Always start with a Smoke Test to ensure the script works correctly, then run a Load Test to establish a baseline, before moving to Stress/Spike/Soak for advanced scenarios. Don't jump straight to stress testing — you'll waste time debugging your test script instead of debugging the system.

3. Grafana k6 — Modern Load Testing with JavaScript/TypeScript

3.1 Why Choose k6?

k6 is an open-source load testing tool from Grafana Labs, written in Go but allowing scripting in JavaScript/TypeScript. Its biggest strength is the high-performance engine — using 70% less CPU than similar tools, allowing thousands of virtual users on a single machine.

Since version 1.0, k6 supports native TypeScript — you get type safety and IDE autocomplete without a separate build step.

3.2 Writing Your First Test Script

// load-test.ts — k6 load test for an API endpoint
import http from 'k6/http';
import { check, sleep } from 'k6';
import { Rate, Trend } from 'k6/metrics';

// Custom metrics
const errorRate = new Rate('errors');
const responseTime = new Trend('response_time_ms');

// Test configuration
export const options = {
  scenarios: {
    average_load: {
      executor: 'ramping-vus',
      startVUs: 0,
      stages: [
        { duration: '2m', target: 100 },  // Ramp up to 100 VUs
        { duration: '5m', target: 100 },  // Stay at 100 VUs
        { duration: '2m', target: 0 },    // Ramp down
      ],
    },
  },
  thresholds: {
    http_req_duration: ['p(95)<500', 'p(99)<1000'],
    errors: ['rate<0.01'],  // Error rate < 1%
    response_time_ms: ['p(95)<400'],
  },
};

export default function () {
  const res = http.get('https://api.example.com/products', {
    headers: { 'Authorization': `Bearer ${__ENV.API_TOKEN}` },
    tags: { name: 'GetProducts' },
  });

  check(res, {
    'status is 200': (r) => r.status === 200,
    'response time < 500ms': (r) => r.timings.duration < 500,
    'body has products': (r) => JSON.parse(r.body).length > 0,
  });

  errorRate.add(res.status !== 200);
  responseTime.add(res.timings.duration);

  sleep(1); // Think time between requests
}

3.3 Advanced Scenarios and Executors

k6 provides multiple executor types for different load models:

export const options = {
  scenarios: {
    // Scenario 1: Constant arrival rate — control RPS
    constant_rps: {
      executor: 'constant-arrival-rate',
      rate: 200,           // 200 iterations/second
      timeUnit: '1s',
      duration: '5m',
      preAllocatedVUs: 50,
      maxVUs: 200,
    },
    // Scenario 2: Spike test
    spike: {
      executor: 'ramping-vus',
      startVUs: 0,
      stages: [
        { duration: '10s', target: 0 },
        { duration: '10s', target: 500 },  // Spike to 500
        { duration: '30s', target: 500 },
        { duration: '10s', target: 0 },    // Drop to 0
      ],
      startTime: '6m', // Start after scenario 1
    },
  },
};

Constant VUs vs Constant Arrival Rate

Constant VUs (ramping-vus): each VU completes one iteration then starts another. RPS depends on response time — slower server → lower RPS. Use when simulating concurrent users.

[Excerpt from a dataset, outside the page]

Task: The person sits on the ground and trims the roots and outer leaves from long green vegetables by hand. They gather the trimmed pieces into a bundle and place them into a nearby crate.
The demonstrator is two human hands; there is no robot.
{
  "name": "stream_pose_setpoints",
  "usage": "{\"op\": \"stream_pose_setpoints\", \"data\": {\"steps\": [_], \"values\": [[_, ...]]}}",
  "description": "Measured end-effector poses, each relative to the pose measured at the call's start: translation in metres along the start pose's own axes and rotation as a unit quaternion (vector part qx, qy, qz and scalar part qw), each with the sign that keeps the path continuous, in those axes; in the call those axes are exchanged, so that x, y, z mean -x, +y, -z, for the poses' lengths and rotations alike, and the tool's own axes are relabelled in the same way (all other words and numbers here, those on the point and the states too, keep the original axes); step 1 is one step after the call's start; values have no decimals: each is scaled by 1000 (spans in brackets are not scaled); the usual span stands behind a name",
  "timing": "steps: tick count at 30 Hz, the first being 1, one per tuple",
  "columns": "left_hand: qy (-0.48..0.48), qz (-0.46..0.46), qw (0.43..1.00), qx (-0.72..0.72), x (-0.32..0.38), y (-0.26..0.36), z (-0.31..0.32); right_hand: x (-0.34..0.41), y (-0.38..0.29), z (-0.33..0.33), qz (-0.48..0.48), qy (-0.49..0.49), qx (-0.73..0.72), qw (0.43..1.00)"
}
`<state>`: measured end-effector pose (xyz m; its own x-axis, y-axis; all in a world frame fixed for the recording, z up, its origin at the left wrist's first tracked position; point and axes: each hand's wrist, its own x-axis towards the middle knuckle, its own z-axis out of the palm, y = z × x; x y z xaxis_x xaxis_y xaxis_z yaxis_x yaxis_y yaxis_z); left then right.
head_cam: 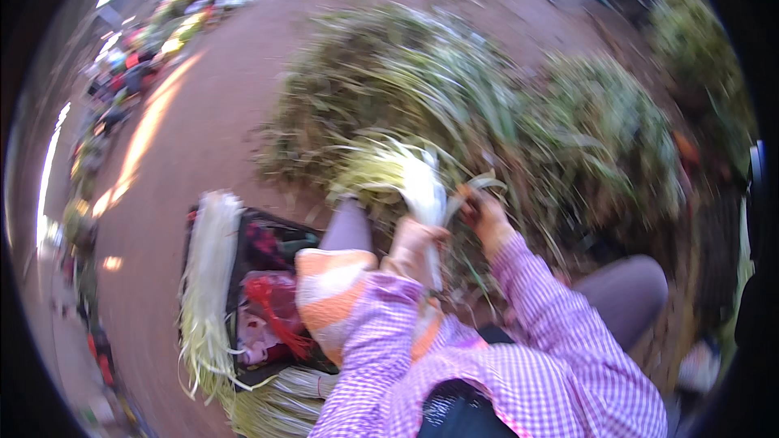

Constant Arrival Rate: guarantees exactly N iterations/second regardless of response time. k6 spawns additional VUs as needed. Use when measuring the system under fixed throughput — ideal for SLA testing.

3.4 Browser Testing with k6

k6 integrates a Playwright-compatible browser API, allowing hybrid tests — combining protocol-level (HTTP) and browser-level testing in the same scenario:

import { browser } from 'k6/browser';
import http from 'k6/http';

export const options = {
  scenarios: {
    browser_test: {
      executor: 'constant-vus',
      vus: 5,
      duration: '3m',
      options: { browser: { type: 'chromium' } },
    },
    api_test: {
      executor: 'constant-arrival-rate',
      rate: 100,
      timeUnit: '1s',
      duration: '3m',
      preAllocatedVUs: 20,
    },
  },
};

export async function browser_test() {
  const page = await browser.newPage();
  await page.goto('https://app.example.com/dashboard');

  // Measure real Web Vitals
  const lcp = await page.evaluate(() => {
    return new Promise(resolve => {
      new PerformanceObserver(list => {
        const entries = list.getEntries();
        resolve(entries[entries.length - 1].startTime);
      }).observe({ type: 'largest-contentful-paint', buffered: true });
    });
  });

  console.log(`LCP: ${lcp}ms`);
  await page.close();
}

4. NBomber — Native .NET Load Testing for C# Developers

4.1 When to Choose NBomber

If your team primarily uses .NET and wants to write load tests in C#/F# — leveraging IDE support, debugging, and NuGet packages — NBomber is the ideal choice. NBomber works as a .NET library, installed via NuGet, and test scenarios run like regular unit tests.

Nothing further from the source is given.